Those trials, conducted in the 1990s by researchers at academic or medical centers, resulted in journal articles. To evaluate the thoroughness of these articles, the Danish researchers compared them to data summaries submitted to European regulators, which were obtained by filing Freedom of Information Act requests. They found that the publications disclosed just a fraction — between 14 and 33 percent — of patients’ so-called “adverse events” as compared to the data summaries.

For example, two of the publications left out apparent side effects that occurred in fewer than 5 percent of trial participants; another counted multiple reports from the same patient as just one adverse event.

Another two articles, which are listed currently on Alli’s website as evidence of the drug’s safety and effectiveness, were also problematic. One of them only reported apparent side effects deemed “common”; the other omitted reports of apparent side effects that weren’t at least twice as common among trial participants taking the drug as those taking a placebo.

All of the studies in question still stand in the scientific literature.

Anja von Treskow, a spokeswoman for Roche, said the reporting on the trials “was done according to the standards of the time” and that the company “continuously update[s] our methods” to comply with changing standards.

Joanmarie Goddard, a spokeswoman for Alli’s marketer, GlaxoSmithKline, said the company “take[s] adverse event reporting for our products very seriously and routinely monitor[s] safety information in conjunction with health care professionals and regulatory agencies worldwide.”

The rise and fall of a weight-loss pill

In the first year after Roche brought Xenical to market in the US, the drug brought in $600 million worldwide. Over the course of the 2000s, the drug was prescribed 11 million times in the US, according to an analysis of data from the consumer group Public Citizen. When GSK launched the drug over-the-counter as Alli in 2007, it blew through the gates, selling $155 million in its first weeks on the market.

The drug, which is meant to be paired with diet and exercise, works by preventing the body from absorbing fat. But excreting lots of fat makes the stool oily, leading to gastrointestinal side effects for many patients.

Even at the drug’s peak, warning signs were apparent. US prescriptions of Xenical declined every year. A 2007 study of nearly 17,000 patients found that just 6 percent of participants were still taking Xenical after one year; after two years, it was down to 2 percent.

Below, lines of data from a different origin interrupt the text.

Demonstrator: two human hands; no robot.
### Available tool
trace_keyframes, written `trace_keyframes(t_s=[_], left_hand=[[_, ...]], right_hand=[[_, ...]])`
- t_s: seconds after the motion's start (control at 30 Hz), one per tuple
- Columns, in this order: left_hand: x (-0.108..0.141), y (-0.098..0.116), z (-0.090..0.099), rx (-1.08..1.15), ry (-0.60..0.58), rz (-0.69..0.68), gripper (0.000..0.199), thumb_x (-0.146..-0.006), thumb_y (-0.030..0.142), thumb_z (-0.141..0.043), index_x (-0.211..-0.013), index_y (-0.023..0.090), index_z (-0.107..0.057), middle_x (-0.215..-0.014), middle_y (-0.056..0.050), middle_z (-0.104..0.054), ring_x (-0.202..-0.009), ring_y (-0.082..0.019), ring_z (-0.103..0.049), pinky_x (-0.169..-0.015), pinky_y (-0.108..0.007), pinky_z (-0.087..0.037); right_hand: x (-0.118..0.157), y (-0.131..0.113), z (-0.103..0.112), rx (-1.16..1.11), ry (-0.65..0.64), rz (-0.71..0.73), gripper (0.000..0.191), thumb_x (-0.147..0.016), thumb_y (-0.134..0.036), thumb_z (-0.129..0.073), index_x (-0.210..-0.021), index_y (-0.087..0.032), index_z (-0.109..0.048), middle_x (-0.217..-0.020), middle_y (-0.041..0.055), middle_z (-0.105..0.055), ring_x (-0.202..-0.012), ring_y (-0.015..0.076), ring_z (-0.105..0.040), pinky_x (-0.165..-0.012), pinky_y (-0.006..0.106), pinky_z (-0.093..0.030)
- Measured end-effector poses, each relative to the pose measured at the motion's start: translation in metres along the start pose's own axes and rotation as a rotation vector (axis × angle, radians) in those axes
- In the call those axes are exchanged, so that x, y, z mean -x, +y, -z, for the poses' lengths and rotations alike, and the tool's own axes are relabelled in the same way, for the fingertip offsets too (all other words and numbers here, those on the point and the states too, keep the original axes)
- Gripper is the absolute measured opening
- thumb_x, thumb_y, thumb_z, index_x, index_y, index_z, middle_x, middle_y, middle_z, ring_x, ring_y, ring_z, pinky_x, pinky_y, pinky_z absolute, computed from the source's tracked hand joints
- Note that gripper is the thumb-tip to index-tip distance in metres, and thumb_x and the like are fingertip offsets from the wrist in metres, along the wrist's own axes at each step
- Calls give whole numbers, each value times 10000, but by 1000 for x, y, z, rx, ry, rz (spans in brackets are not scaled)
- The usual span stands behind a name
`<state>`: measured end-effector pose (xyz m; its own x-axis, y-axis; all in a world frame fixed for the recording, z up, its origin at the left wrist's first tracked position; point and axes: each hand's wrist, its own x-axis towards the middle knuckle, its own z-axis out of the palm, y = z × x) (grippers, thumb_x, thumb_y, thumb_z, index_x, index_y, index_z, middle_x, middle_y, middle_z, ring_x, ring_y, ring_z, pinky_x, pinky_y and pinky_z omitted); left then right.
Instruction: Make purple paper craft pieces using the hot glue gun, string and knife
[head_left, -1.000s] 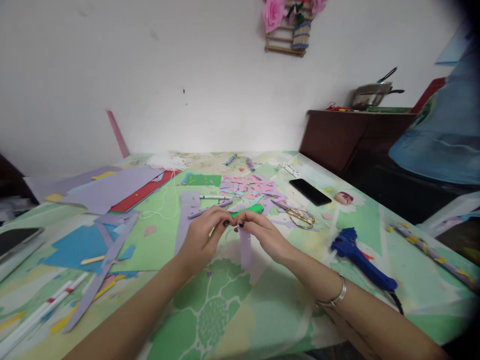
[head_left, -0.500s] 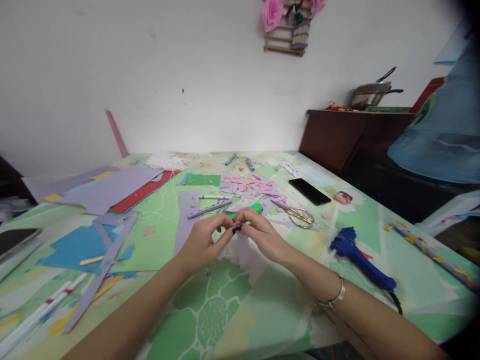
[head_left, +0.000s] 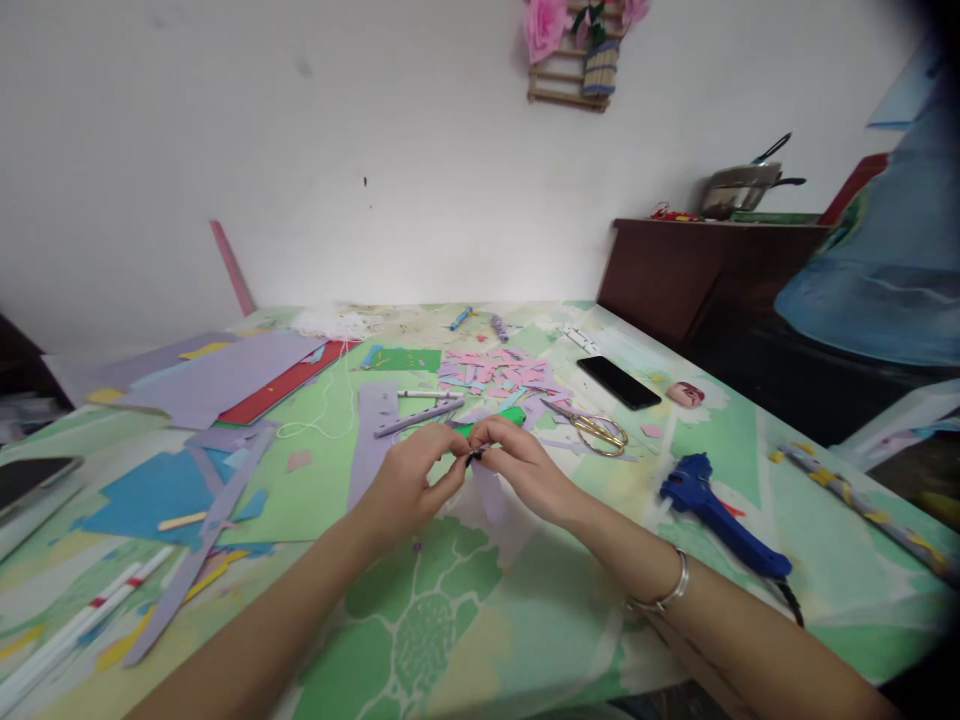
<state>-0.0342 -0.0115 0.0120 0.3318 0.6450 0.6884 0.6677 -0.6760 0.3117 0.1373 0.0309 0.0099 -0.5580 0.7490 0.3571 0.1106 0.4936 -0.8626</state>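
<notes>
My left hand (head_left: 416,478) and my right hand (head_left: 525,468) meet over the middle of the table, thumbs and fingertips pinched together. Between them is a small dark piece (head_left: 475,456), too small and covered to name. A pale purple paper strip (head_left: 491,495) hangs below my right fingers; whether it is joined to the dark piece I cannot tell. Just behind the fingertips lies a bright green object (head_left: 513,416), partly hidden. A purple rolled stick with dark spots (head_left: 420,416) rests beyond my left hand, and gold-handled scissors (head_left: 600,432) lie beyond my right.
Pink and purple paper scraps (head_left: 495,372) are heaped farther back. To the right are a black phone (head_left: 619,382), a blue glue gun (head_left: 724,515) and a decorated stick (head_left: 862,505). Coloured sheets (head_left: 225,375), blue paper (head_left: 157,495) and white sticks (head_left: 82,620) cover the left side.
The purple strip has swung slightly to the right and the dark piece has turned a little between the fingertips. Both hands stay in nearly the same place.
</notes>
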Motion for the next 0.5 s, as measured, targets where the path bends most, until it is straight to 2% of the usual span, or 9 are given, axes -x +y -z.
trace_keyframes(t_s=[0.33, 0.5], left_hand=[[2, -5, -3, -13, 20, -121, 98, -881, 154, -482, -886, 177, -576, -811, -32, -641, -763, -139, -597, -688, -254, -469], [3, -6, -3, 28, 5, -77, 143, -897, 145, -447, -933, 189, -578, -855, -37, -647, -805, -141, -601, -723, -268, -477]], right_hand=[[-1, -1, 0, -10, -17, -65, 104, -769, -196, -413, -708, -199, -496, -772, 2, -476, -799, 169, -454, -736, 301, -359], [-1, -1, 0, -48, -12, -92, 89, -759, -197, -419, -705, -198, -490, -762, 1, -465, -804, 172, -449, -724, 300, -356]])
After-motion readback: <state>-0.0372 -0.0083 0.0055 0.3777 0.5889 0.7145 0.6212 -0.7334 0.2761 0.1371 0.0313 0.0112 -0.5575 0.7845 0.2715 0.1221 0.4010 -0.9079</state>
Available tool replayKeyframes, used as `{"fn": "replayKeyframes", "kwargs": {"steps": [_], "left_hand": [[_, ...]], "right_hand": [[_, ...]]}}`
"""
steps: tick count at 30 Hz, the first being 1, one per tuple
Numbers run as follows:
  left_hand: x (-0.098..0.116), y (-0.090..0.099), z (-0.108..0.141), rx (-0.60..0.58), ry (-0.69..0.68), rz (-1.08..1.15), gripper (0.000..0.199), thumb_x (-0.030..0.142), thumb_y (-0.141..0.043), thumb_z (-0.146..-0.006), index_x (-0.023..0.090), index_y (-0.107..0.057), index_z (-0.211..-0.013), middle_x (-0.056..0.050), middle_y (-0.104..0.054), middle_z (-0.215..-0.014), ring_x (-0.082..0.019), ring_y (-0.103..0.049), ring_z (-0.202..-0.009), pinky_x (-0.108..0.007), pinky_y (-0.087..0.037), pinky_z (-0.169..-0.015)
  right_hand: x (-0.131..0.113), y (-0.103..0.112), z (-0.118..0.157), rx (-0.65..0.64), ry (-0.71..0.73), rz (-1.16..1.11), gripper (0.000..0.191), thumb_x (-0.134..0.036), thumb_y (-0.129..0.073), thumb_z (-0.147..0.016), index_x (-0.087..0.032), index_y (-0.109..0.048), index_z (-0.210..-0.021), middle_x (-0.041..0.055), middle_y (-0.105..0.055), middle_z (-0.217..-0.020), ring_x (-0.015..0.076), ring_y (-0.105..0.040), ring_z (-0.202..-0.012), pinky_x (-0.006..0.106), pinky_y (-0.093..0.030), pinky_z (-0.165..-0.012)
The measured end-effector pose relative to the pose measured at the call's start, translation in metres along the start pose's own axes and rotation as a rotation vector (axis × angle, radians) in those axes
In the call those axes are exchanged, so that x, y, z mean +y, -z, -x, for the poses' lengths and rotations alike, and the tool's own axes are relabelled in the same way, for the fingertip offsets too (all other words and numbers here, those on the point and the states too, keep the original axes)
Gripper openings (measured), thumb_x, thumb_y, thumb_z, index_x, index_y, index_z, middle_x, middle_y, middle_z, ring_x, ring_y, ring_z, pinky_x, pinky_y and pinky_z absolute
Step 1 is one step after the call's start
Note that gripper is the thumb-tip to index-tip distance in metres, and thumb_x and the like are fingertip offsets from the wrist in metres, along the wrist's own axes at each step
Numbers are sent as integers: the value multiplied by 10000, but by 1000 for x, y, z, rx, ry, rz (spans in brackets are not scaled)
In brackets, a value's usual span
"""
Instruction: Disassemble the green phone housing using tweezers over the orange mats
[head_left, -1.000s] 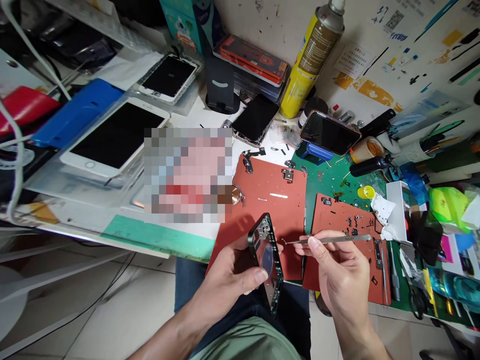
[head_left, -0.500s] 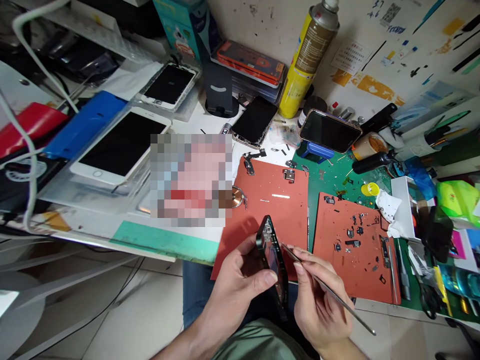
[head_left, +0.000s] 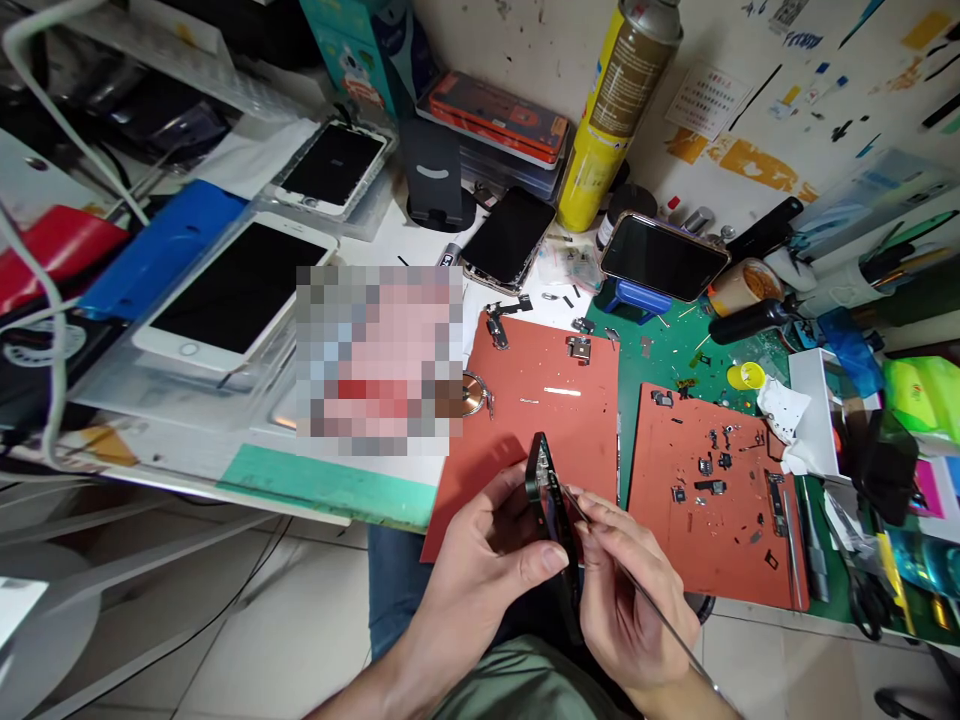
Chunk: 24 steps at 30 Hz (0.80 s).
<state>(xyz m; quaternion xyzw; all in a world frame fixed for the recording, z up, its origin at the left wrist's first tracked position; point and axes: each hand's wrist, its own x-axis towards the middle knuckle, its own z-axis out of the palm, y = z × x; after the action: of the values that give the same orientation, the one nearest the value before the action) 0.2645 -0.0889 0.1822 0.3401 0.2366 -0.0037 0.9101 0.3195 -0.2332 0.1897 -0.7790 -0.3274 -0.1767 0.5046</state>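
Observation:
My left hand (head_left: 487, 560) grips a dark phone frame (head_left: 541, 470), thumb on its near face and fingers behind it. The frame is tilted up almost edge-on, with its inner parts partly showing. In my right hand (head_left: 637, 590) is a thin metal pry tool (head_left: 664, 610), pinched between thumb and fingers like a pen. Its tip meets or lies very close to the frame's right edge; I cannot tell which. Beneath and beyond the hands lies a red-brown mat (head_left: 555, 420) with a round copper coil (head_left: 474, 393) at its left edge.
A second red-brown mat (head_left: 697, 540) on the right bears several small phone parts. A white phone (head_left: 236, 290) lies at the left, a dark phone (head_left: 514, 235) at the back. Near the wall stand a yellow spray can (head_left: 600, 150) and a phone on a blue stand (head_left: 664, 258).
The phone frame has turned more edge-on and shifted slightly right with my left hand. My right hand's pry tool has moved closer along the frame's edge and tilts more steeply.

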Motion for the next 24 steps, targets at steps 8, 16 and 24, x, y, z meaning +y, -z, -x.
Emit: {"fn": "replayKeyframes", "kwargs": {"steps": [8, 16, 24], "left_hand": [[2, -3, -2, -14, 3, -2, 610, 333, -1022, -758, 205, -753, -1291, -139, -844, -1253, -320, -794, -1197, -388, -657, -1017], [5, -6, -3, -11, 7, 18, 613, 316, -1024, -756, 208, -755, -1296, -134, -846, -1236, -315, -796, -1181, -391, -656, -1015], [5, -7, -2, -9, 9, 21, 601, 310, -1027, -749, 213, -762, -1279, -125, -848, -1223, -317, -796, -1177, -399, -656, -1013]], "right_hand": [[1, 1, -1, -21, -5, -20, 478, 167, -620, -896, -111, -701, -1276, 167, -817, -1202, 251, -820, -1163, 370, -718, -988], [2, 4, -1, -46, -2, -24, 503, 178, -619, -876, -105, -695, -1285, 182, -817, -1213, 263, -822, -1161, 383, -725, -975], [-1, 4, -4, -49, 1, -2, 480, 161, -641, -882, -111, -699, -1274, 172, -823, -1192, 252, -824, -1157, 359, -721, -981]]}}
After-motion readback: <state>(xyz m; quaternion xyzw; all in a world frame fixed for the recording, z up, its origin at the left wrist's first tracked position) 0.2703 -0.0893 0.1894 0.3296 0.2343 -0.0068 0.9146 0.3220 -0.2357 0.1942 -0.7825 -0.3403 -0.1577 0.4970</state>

That’s an indication that “the balance between efficacy and harms is not very beneficial,” said Dr. Jeppe Schroll, lead author of the new analysis and a researcher at the Nordic Cochrane Centre in Copenhagen.

Then in 2010, the FDA added a warning to both Xenical and Alli cautioning about “rare reports” of liver damage; a 2012 study found such alarming toxicity effects that the researcher immediately reported his findings to the FDA.

Roche no longer markets Xenical in the US, though generic versions of the prescription drug are still available. GSK no longer breaks out Alli sales in its financial reports, and wouldn’t comment on current sales figures for the drug. A pack of 120 Alli pills sells online for $56.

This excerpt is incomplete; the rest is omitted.